Would you output the whole of the data exactly?

INPUT DATA:
####################

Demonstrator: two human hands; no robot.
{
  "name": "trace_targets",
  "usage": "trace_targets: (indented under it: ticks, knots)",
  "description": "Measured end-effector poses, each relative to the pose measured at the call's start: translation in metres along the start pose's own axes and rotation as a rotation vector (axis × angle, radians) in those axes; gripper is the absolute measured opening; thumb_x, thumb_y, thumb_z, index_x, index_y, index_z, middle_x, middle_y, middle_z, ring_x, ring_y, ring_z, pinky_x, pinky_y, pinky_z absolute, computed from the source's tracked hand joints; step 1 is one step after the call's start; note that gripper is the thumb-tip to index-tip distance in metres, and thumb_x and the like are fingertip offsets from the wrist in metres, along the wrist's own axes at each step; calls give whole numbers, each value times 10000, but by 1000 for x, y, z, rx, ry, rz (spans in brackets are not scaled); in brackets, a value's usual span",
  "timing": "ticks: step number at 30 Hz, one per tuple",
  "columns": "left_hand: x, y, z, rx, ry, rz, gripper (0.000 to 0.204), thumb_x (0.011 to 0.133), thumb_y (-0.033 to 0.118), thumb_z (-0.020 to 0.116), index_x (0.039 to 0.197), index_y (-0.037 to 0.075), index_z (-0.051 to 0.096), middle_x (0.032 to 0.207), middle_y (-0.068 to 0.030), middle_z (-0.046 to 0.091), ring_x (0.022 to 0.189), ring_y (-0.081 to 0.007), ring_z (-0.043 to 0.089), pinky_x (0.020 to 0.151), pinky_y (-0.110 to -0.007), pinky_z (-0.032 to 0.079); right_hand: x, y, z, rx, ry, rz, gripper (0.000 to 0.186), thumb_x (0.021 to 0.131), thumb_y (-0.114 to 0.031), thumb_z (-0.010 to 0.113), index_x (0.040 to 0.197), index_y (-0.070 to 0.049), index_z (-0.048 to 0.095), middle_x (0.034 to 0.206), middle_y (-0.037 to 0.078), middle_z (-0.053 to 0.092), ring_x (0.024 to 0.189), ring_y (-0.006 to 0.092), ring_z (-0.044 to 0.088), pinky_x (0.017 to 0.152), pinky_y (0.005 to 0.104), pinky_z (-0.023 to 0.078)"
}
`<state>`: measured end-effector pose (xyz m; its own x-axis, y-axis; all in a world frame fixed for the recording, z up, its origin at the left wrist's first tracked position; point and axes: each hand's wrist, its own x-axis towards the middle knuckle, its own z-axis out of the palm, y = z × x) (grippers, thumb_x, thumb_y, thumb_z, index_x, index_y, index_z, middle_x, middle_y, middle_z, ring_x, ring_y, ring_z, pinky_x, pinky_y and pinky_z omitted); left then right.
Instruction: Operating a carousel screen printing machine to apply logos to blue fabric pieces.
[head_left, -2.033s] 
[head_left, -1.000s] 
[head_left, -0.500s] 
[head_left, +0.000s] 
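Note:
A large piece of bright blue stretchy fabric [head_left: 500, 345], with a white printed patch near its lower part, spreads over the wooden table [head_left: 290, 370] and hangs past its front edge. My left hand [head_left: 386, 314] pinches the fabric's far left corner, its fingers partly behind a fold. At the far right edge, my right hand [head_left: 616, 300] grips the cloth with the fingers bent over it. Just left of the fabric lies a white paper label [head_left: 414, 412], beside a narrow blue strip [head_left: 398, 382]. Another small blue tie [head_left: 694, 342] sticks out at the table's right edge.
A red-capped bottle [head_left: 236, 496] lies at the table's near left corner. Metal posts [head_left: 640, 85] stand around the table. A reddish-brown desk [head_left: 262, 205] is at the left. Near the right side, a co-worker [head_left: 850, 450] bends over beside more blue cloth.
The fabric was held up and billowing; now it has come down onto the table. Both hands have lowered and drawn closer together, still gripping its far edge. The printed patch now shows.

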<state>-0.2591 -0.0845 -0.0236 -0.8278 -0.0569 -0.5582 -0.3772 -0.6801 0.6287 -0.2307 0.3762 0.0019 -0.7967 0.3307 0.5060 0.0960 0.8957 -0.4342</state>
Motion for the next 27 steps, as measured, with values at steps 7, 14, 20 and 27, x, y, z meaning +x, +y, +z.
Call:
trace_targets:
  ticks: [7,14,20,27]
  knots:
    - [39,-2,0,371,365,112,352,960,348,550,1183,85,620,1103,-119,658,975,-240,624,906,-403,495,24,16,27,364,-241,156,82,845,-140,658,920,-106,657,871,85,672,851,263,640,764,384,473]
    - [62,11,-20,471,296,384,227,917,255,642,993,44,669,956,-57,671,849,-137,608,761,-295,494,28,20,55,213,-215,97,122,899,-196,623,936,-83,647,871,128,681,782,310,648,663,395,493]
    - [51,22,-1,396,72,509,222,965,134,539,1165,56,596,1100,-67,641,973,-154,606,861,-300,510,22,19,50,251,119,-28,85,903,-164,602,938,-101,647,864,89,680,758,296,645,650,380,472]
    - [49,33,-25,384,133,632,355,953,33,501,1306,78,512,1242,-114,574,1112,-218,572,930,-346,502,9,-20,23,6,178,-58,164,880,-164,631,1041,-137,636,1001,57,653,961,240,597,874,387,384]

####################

TASK OUTPUT:
Demonstrator: two human hands; no robot.
{
  "name": "trace_targets",
  "usage": "trace_targets: (indented under it: ticks, knots)",
  "description": "Measured end-effector poses, each relative to the pose measured at the call's start: translation in metres along the start pose's own axes and rotation as a rotation vector (axis × angle, radians) in those axes; gripper is the absolute measured opening; thumb_x, thumb_y, thumb_z, index_x, index_y, index_z, middle_x, middle_y, middle_z, ring_x, ring_y, ring_z, pinky_x, pinky_y, pinky_z absolute, computed from the source's tracked hand joints; step 1 is one step after the call's start; note that gripper is the thumb-tip to index-tip distance in metres, and thumb_x and the like are fingertip offsets from the wrist in metres, along the wrist's own axes at each step; calls give whole numbers, each value times 10000, but by 1000 for x, y, z, rx, ry, rz (spans in brackets are not scaled); in brackets, a value's usual span",
  "timing": "ticks: step number at 30 Hz, one per tuple",
  "columns": "left_hand: x, y, z, rx, ry, rz, gripper (0.000 to 0.204), thumb_x (0.011 to 0.133), thumb_y (-0.033 to 0.118), thumb_z (-0.020 to 0.116), index_x (0.039 to 0.197), index_y (-0.037 to 0.075), index_z (-0.051 to 0.096), middle_x (0.032 to 0.207), middle_y (-0.068 to 0.030), middle_z (-0.046 to 0.091), ring_x (0.022 to 0.189), ring_y (-0.081 to 0.007), ring_z (-0.043 to 0.089), pinky_x (0.020 to 0.151), pinky_y (-0.110 to -0.007), pinky_z (-0.032 to 0.079); right_hand: x, y, z, rx, ry, rz, gripper (0.000 to 0.186), thumb_x (0.021 to 0.131), thumb_y (-0.114 to 0.031), thumb_z (-0.010 to 0.113), index_x (0.040 to 0.197), index_y (-0.070 to 0.049), index_z (-0.048 to 0.095), middle_x (0.034 to 0.206), middle_y (-0.037 to 0.078), middle_z (-0.053 to 0.092), ring_x (0.024 to 0.189), ring_y (-0.006 to 0.092), ring_z (-0.044 to 0.088), pinky_x (0.017 to 0.152), pinky_y (0.005 to 0.104), pinky_z (-0.023 to 0.078)"
}
`<state>`: measured end-effector pose (xyz m; its own x-axis, y-axis; all in a world frame fixed for the recording, z up, its origin at the left wrist's first tracked position; point and axes: each hand's wrist, its own x-axis towards the middle knuckle, its own z-axis out of the palm, y = z × x) (grippers, thumb_x, thumb_y, thumb_z, index_x, index_y, index_z, middle_x, middle_y, middle_z, ring_x, ring_y, ring_z, pinky_x, pinky_y and pinky_z omitted); left then right.
Instruction: Operating a carousel screen printing machine to apply logos to blue fabric pieces.
[head_left, -2.033s] 
[head_left, -1.000s] 
[head_left, -0.500s] 
[head_left, +0.000s] 
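Note:
A large piece of bright blue stretchy fabric [head_left: 500, 345], with a white printed patch near its lower part, spreads over the wooden table [head_left: 290, 370] and hangs past its front edge. My left hand [head_left: 386, 314] pinches the fabric's far left corner, its fingers partly behind a fold. At the far right edge, my right hand [head_left: 616, 300] grips the cloth with the fingers bent over it. Just left of the fabric lies a white paper label [head_left: 414, 412], beside a narrow blue strip [head_left: 398, 382]. Another small blue tie [head_left: 694, 342] sticks out at the table's right edge.
A red-capped bottle [head_left: 236, 496] lies at the table's near left corner. Metal posts [head_left: 640, 85] stand around the table. A reddish-brown desk [head_left: 262, 205] is at the left. Near the right side, a co-worker [head_left: 850, 450] bends over beside more blue cloth.
The fabric was held up and billowing; now it has come down onto the table. Both hands have lowered and drawn closer together, still gripping its far edge. The printed patch now shows.
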
<state>-0.2591 -0.0845 -0.0236 -0.8278 -0.0569 -0.5582 -0.3772 -0.6801 0.6287 -0.2307 0.3762 0.0019 -0.7967 0.3307 0.5060 0.0960 0.8957 -0.4342</state>
Motion for the next 27 steps, as measured, with values at steps 7, 14, 20 and 27, x, y, z meaning +x, +y, +z.
Call:
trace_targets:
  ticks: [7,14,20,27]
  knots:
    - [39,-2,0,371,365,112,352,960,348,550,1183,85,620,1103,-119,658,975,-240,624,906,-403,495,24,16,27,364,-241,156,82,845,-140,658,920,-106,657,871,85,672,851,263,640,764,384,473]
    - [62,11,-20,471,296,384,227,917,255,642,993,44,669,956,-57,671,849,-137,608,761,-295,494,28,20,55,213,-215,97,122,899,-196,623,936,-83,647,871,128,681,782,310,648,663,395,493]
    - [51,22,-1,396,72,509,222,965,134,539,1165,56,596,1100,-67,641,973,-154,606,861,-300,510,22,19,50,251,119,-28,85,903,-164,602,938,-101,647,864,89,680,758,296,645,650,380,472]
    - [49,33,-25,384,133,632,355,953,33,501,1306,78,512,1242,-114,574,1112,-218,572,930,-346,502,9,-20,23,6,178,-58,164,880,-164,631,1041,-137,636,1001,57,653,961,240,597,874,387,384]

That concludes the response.